TO DO
Repeat exactly, please, the opening lines of the data below, through and including the line where "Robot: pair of" sits.

Data records:
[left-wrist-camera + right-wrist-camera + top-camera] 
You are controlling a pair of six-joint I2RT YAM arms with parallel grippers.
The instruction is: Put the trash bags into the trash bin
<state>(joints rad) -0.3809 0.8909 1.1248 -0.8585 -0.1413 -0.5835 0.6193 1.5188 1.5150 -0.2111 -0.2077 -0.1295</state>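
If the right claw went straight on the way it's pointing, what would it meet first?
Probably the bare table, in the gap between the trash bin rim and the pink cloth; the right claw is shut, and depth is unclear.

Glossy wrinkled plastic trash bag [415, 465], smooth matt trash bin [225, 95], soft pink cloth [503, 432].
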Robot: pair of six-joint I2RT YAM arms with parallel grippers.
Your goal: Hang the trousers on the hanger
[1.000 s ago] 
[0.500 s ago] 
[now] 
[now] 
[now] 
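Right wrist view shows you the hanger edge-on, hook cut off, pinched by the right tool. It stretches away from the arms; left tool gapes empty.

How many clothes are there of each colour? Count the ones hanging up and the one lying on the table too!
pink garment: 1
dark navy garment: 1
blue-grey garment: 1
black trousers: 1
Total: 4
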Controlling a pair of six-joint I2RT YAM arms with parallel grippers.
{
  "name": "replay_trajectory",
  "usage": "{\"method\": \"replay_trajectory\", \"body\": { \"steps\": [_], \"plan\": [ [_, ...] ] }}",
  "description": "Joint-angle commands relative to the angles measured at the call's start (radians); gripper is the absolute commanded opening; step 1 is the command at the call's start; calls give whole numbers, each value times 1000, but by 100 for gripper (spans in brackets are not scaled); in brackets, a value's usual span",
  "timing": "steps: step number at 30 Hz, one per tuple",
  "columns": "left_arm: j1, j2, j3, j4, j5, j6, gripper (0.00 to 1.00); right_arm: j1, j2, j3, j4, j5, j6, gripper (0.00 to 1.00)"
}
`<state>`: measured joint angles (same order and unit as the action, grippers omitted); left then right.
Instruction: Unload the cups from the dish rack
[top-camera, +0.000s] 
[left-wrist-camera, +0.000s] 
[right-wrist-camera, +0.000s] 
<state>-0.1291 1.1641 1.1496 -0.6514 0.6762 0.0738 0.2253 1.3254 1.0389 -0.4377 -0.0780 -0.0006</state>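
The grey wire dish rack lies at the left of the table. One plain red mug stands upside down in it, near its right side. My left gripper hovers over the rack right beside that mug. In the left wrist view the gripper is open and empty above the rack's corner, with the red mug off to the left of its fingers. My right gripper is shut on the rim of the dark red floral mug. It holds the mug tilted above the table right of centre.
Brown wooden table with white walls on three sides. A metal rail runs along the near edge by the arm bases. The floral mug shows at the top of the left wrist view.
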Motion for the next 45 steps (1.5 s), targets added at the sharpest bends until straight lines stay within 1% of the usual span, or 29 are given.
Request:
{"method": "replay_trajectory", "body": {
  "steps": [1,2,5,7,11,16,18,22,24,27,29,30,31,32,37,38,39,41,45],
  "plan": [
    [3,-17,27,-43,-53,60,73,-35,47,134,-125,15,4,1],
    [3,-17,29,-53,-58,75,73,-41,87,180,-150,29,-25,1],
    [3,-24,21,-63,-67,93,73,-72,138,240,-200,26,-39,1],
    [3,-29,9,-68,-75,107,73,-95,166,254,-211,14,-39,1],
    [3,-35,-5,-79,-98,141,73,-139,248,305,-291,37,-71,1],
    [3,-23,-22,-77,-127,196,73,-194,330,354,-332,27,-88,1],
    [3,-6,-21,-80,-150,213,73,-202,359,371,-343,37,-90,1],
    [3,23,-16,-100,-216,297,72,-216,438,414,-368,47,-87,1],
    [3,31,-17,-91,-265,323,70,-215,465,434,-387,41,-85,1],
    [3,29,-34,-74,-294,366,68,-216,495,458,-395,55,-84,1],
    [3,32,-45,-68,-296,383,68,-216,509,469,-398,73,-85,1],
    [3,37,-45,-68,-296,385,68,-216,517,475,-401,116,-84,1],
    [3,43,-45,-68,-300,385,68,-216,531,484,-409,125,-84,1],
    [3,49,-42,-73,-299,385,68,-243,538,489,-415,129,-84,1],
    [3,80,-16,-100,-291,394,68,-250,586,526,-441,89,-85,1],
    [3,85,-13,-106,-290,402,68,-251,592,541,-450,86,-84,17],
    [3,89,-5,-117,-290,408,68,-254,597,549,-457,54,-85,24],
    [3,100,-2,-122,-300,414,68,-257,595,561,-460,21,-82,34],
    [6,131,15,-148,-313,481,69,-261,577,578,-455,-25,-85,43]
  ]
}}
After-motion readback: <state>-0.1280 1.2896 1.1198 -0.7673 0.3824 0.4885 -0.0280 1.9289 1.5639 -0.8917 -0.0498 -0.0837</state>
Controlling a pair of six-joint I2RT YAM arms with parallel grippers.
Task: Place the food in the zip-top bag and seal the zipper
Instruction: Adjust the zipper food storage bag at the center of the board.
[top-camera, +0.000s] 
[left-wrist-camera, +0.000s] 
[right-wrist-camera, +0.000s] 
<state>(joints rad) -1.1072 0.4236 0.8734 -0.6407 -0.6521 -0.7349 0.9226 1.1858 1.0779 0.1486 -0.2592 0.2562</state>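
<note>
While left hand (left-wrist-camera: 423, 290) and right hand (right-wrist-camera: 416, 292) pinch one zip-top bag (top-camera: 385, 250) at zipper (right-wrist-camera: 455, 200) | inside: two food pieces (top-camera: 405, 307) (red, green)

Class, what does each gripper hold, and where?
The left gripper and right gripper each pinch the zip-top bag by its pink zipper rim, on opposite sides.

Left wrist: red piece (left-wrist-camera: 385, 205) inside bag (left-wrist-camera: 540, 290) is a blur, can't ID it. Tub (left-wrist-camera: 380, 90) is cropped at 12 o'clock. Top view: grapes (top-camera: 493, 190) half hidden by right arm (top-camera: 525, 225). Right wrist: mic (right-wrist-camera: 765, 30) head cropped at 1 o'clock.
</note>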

REPLY
[left-wrist-camera + right-wrist-camera + top-camera] 
You are controlling a pair of six-joint I2RT YAM arms with parallel grippers.
The instruction is: Put the trash bags into the trash bin
<state>(joints rad) -0.3809 0.8909 1.1248 -0.8585 -0.1413 -0.5835 0.6193 1.5188 1.5150 -0.2111 -0.2077 -0.1295</state>
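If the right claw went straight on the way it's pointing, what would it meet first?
Probably the bare table, in the gap between the trash bin rim and the pink cloth; the right claw is shut, and depth is unclear.

Glossy wrinkled plastic trash bag [415, 465], smooth matt trash bin [225, 95], soft pink cloth [503, 432].
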Robot: pair of six-joint I2RT YAM arms with parallel grippers.

The exercise requires nothing further.